You are guys are a wealth of info! "We" should get a reference book going.


----------



## jobber (May 14, 2010)

so the barclaya longfolia bulbs have arrived. posted pics up in my tank journal http://www.bcaquaria.com/forum/tank-journals-16/making-jump-10-gallon-4548/index3.html#post49650

bleaching the bulbs in 5% diluted bleach to rid any unsuspecting "hitchhiking friends".
still waiting for the other two plants.


----------



## effox (Apr 21, 2010)

Nicklfire said:


> i have ordered about 5 seperate plant shipments with them, every time it clears.
> I'm pretty sure they have all the paperwork in order for the plants to get through easy.
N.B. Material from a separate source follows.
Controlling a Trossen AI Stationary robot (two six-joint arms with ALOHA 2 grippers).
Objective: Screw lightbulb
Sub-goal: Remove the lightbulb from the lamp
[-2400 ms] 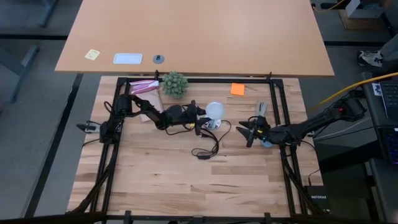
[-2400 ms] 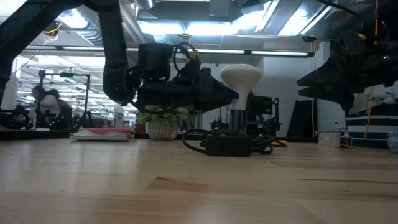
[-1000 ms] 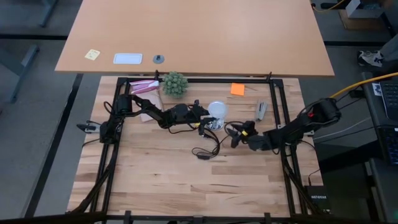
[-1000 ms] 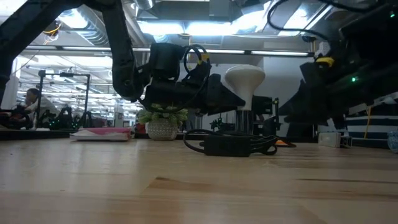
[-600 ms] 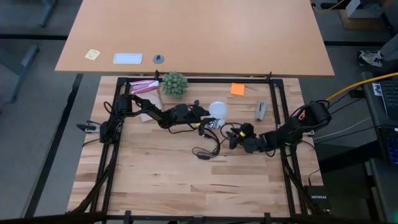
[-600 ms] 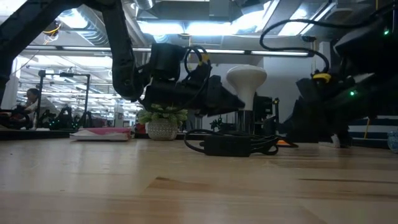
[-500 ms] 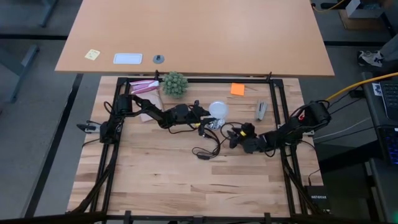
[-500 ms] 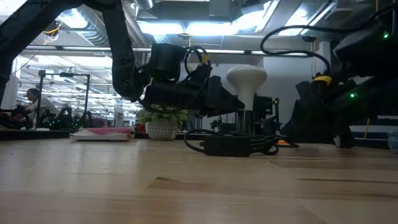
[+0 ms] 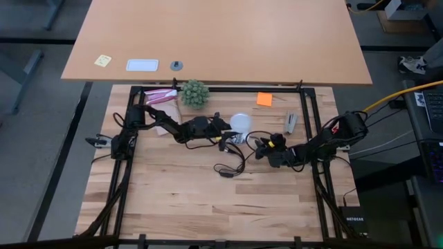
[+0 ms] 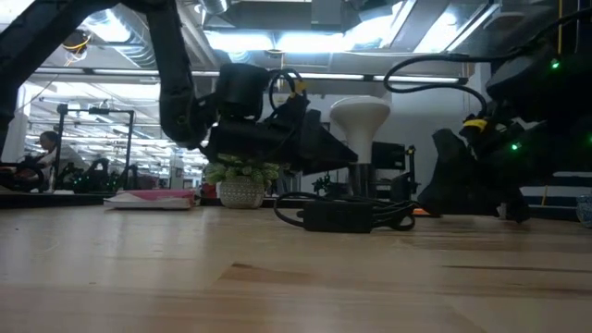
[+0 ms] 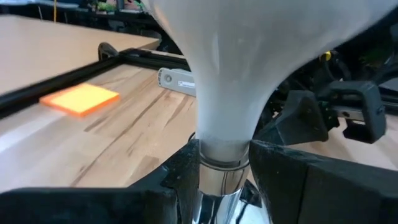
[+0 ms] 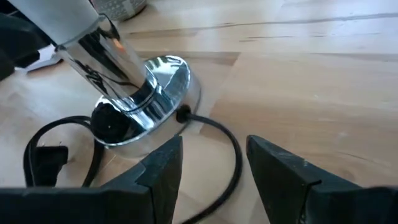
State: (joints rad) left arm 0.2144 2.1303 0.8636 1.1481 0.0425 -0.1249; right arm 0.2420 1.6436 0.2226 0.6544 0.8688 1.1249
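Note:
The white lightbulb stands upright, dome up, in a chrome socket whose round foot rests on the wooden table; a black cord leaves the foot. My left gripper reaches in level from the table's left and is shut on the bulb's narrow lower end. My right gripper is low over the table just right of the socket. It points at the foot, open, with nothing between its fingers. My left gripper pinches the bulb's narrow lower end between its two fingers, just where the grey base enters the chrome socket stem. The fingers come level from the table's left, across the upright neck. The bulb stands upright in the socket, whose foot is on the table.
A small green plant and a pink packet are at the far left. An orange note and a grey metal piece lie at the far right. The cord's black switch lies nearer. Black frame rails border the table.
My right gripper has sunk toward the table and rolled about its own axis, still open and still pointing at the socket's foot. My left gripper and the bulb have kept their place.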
Nope. Luck of the draw, no phytosanitary certification. I was one of the rare cases where I got a nasty letter from customs.


----------



## Ra's al Ghul (Apr 28, 2010)

There is also Bobstropicalplants.com based out of California.


----------



## jobber (May 14, 2010)

package arrive. my second of third order has arrived.


----------



## jobber (May 14, 2010)

all three orders arrived. the echino. came a bit dried. but still some moisture. thanks goodness everything came in order. treated all with bleach mixed water.

thanks again for everyone who shared their purchase experience.


----------